I wiggled my fingers in front of her eyes. She didn’t respond. She didn’t blink. She didn’t flinch.
She was blind.
“Oh, Ember,” I whispered as my heart broke. I reached out and touched her, assuring her I was here. Then, I reached out my other hand to Trace, her friend from birth—the one she had romped around the ranch since they were babies.
Now, he was the friend standing beside her.
Not leaving her side.
He couldn’t heal her eyes. He couldn’t offer a solution to the trouble. But he understood she was in distress.
He remained so that Ember would not be alone.
When her world turned dark and moving on her own became dangerous, he stayed close enough for her to lean on.
I hurried home and returned with two halters and lead ropes, although I don’t think I would have needed to halter Trace. He refused to leave Ember.
Together, we walked slowly toward the yard. Trace remained on one side, letting Ember bump gently into him when she wasn’t sure of the direction. I walked on the other side, rubbing her neck to let her know I was there, leading her with the rope so she would have something to follow.
When we reached the yard, I put Ember and Trace in a small paddock where they could remain together, eat grass, and be safe. Once settled, I treated Ember’s eye infection, hoping she would improve.
Days passed.
Slowly, the infection cleared. Ember continued to move carefully around the fence, relying on Trace to help guide her.
Then, one beautiful morning, Ember turned to me and walked to me on her own.
Her eyesight was returning.
A few days later, I watched Ember and Trace run around their fence, playing as if nothing had ever happened.
Today, Ember’s eyes are healthy.

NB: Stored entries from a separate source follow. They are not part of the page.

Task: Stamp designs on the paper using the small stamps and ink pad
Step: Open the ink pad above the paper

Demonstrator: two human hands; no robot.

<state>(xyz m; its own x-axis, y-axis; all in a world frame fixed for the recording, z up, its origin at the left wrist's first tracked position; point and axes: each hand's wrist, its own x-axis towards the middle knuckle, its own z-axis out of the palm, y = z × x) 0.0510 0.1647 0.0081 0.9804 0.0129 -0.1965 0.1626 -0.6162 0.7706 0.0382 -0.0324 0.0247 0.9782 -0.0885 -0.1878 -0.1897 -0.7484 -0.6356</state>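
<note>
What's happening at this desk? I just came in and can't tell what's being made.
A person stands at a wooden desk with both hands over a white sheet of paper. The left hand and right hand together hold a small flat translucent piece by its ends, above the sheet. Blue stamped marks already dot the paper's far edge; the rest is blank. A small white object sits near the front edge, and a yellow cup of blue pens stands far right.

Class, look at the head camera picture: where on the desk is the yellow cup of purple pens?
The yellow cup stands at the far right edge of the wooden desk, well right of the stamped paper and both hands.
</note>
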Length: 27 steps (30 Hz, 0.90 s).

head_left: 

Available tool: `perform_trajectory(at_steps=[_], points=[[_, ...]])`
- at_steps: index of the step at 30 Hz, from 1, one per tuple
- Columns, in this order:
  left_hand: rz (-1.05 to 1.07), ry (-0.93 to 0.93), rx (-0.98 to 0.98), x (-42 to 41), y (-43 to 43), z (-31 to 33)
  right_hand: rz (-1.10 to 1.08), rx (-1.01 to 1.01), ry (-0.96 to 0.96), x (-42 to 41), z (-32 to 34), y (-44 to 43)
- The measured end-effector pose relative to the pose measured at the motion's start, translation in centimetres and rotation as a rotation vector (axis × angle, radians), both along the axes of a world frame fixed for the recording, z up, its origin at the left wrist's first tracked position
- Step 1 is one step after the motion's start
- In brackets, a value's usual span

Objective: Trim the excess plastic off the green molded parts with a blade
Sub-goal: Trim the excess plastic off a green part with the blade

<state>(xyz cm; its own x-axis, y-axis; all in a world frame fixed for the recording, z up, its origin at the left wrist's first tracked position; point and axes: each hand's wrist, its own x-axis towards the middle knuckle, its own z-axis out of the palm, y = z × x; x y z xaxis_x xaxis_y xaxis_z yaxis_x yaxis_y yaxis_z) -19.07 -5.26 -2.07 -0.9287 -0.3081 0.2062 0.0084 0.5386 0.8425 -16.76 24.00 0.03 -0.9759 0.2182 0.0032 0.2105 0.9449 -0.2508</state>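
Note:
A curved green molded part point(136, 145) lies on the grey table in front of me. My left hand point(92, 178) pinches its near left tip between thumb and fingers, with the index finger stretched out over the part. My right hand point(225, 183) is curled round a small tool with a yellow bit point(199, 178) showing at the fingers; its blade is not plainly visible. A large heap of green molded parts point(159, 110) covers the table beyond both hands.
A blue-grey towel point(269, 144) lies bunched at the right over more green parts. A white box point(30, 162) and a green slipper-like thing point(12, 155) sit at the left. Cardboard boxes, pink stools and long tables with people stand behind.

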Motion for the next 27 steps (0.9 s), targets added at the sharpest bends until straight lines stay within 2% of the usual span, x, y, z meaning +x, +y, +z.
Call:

Her face bears the scars of her infection, but those scars are marks of survival. Of her courage not to give up.
And her friendship with Trace remains strong.
When I think of Ember and Trace, I am reminded that when things seem hopeless and dark, it is the steady presence of a friend that becomes a spark of hope.
A presence that says:
You are not alone.
Sometimes, a friend is all we need—to help us survive, to help us find our next step, to help us hold on while we wait in the unknown.